Images are not part of the copy; write out the rest of the data exactly as given.
=== Begin Enclosure ===
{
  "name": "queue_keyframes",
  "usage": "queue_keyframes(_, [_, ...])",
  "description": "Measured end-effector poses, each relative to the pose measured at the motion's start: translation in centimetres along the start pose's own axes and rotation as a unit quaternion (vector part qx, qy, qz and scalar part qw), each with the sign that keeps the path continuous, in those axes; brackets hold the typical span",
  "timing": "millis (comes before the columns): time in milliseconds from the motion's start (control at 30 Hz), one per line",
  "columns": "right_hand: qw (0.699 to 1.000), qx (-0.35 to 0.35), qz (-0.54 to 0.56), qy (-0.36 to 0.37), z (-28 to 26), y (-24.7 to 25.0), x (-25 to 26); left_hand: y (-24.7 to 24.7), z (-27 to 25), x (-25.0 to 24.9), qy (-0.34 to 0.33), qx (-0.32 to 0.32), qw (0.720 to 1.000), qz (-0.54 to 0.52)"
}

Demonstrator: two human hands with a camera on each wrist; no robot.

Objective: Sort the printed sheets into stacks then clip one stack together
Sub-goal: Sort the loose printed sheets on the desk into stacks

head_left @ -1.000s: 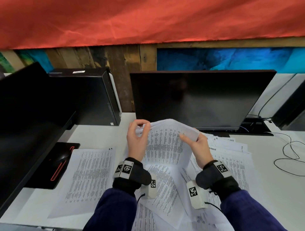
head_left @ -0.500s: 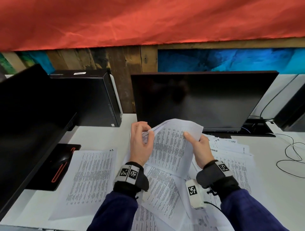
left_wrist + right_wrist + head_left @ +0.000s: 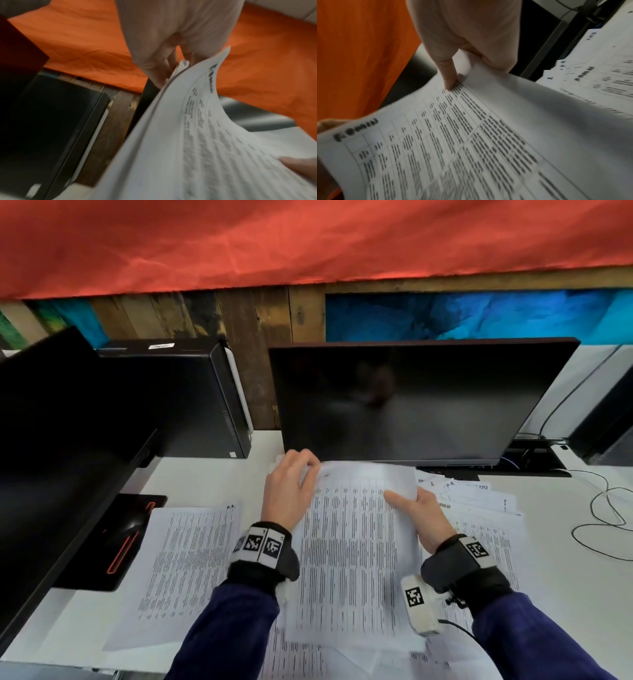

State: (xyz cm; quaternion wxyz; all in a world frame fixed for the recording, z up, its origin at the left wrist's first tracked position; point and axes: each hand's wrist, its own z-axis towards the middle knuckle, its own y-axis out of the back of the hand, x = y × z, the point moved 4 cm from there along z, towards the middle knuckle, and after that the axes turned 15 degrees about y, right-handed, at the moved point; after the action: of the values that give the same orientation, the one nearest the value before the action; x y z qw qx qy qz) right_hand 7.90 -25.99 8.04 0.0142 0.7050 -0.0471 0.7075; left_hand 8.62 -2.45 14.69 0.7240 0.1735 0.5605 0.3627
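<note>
Head view: both hands hold a bundle of printed sheets (image 3: 356,549) just in front of the monitor (image 3: 411,402), top edge nearly touching its lower bezel. Left hand (image 3: 289,491) pinches the top-left corner, fingers curled round the edge; left wrist view shows several sheet edges fanned there. Right hand (image 3: 419,515) grips the top-right edge, thumb pressed on the printed face, fingers underneath. Bundle's bottom edge hangs over loose sheets (image 3: 301,659) on the white desk (image 3: 205,481). Left of the monitor: a separate stack (image 3: 181,570), edges fairly square, bare desk between it and the PC tower (image 3: 185,402). Right of the monitor's base: a fanned pile (image 3: 479,508), edges staggered. Beyond it open desk, with a looped cable (image 3: 603,515).
</note>
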Motion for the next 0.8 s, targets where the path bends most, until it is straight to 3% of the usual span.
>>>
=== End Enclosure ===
▸ **Output of the task**
{
  "name": "queue_keyframes",
  "usage": "queue_keyframes(_, [_, ...])",
  "description": "Measured end-effector poses, each relative to the pose measured at the motion's start: translation in centimetres along the start pose's own axes and rotation as a unit quaternion (vector part qx, qy, qz and scalar part qw), each with the sign that keeps the path continuous, in those axes; brackets hold the typical span",
  "timing": "millis (comes before the columns): time in milliseconds from the motion's start (control at 30 Hz), one per line",
  "columns": "right_hand: qw (0.699 to 1.000), qx (-0.35 to 0.35), qz (-0.54 to 0.56), qy (-0.36 to 0.37), z (-28 to 26), y (-24.7 to 25.0), x (-25 to 26); left_hand: y (-24.7 to 24.7), z (-27 to 25), x (-25.0 to 24.9), qy (-0.34 to 0.33), qx (-0.32 to 0.32), qw (0.720 to 1.000), qz (-0.54 to 0.52)"
}

Demonstrator: two human hands with a camera on each wrist; no robot.

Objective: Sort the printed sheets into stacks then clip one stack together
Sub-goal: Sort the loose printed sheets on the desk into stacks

head_left @ -1.000s: 
head_left @ -0.500s: 
left_wrist + right_wrist + head_left @ +0.000s: 

State: (xyz cm; quaternion wxyz; all in a world frame fixed for the recording, z up, its origin at the left wrist's first tracked position; point and axes: each hand's wrist, its own z-axis towards the middle knuckle, its own y-axis out of the back of the hand, x = y × z, the point moved 4 cm from there along z, towards the middle knuckle, and after that the axes turned 15 degrees about y, right-handed, at the moved point; after the action: of the values that give the same orientation, the one nearest the value before the action; x y z qw qx qy qz) right_hand 7.90 -25.99 8.04 0.0142 0.7050 -0.0471 0.7075; left_hand 8.62 -2.45 14.69 0.7240 0.1735 0.5605 0.3627
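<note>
Head view: both hands hold a bundle of printed sheets (image 3: 356,549) just in front of the monitor (image 3: 411,402), top edge nearly touching its lower bezel. Left hand (image 3: 289,491) pinches the top-left corner, fingers curled round the edge; left wrist view shows several sheet edges fanned there. Right hand (image 3: 419,515) grips the top-right edge, thumb pressed on the printed face, fingers underneath. Bundle's bottom edge hangs over loose sheets (image 3: 301,659) on the white desk (image 3: 205,481). Left of the monitor: a separate stack (image 3: 181,570), edges fairly square, bare desk between it and the PC tower (image 3: 185,402). Right of the monitor's base: a fanned pile (image 3: 479,508), edges staggered. Beyond it open desk, with a looped cable (image 3: 603,515).
</note>
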Motion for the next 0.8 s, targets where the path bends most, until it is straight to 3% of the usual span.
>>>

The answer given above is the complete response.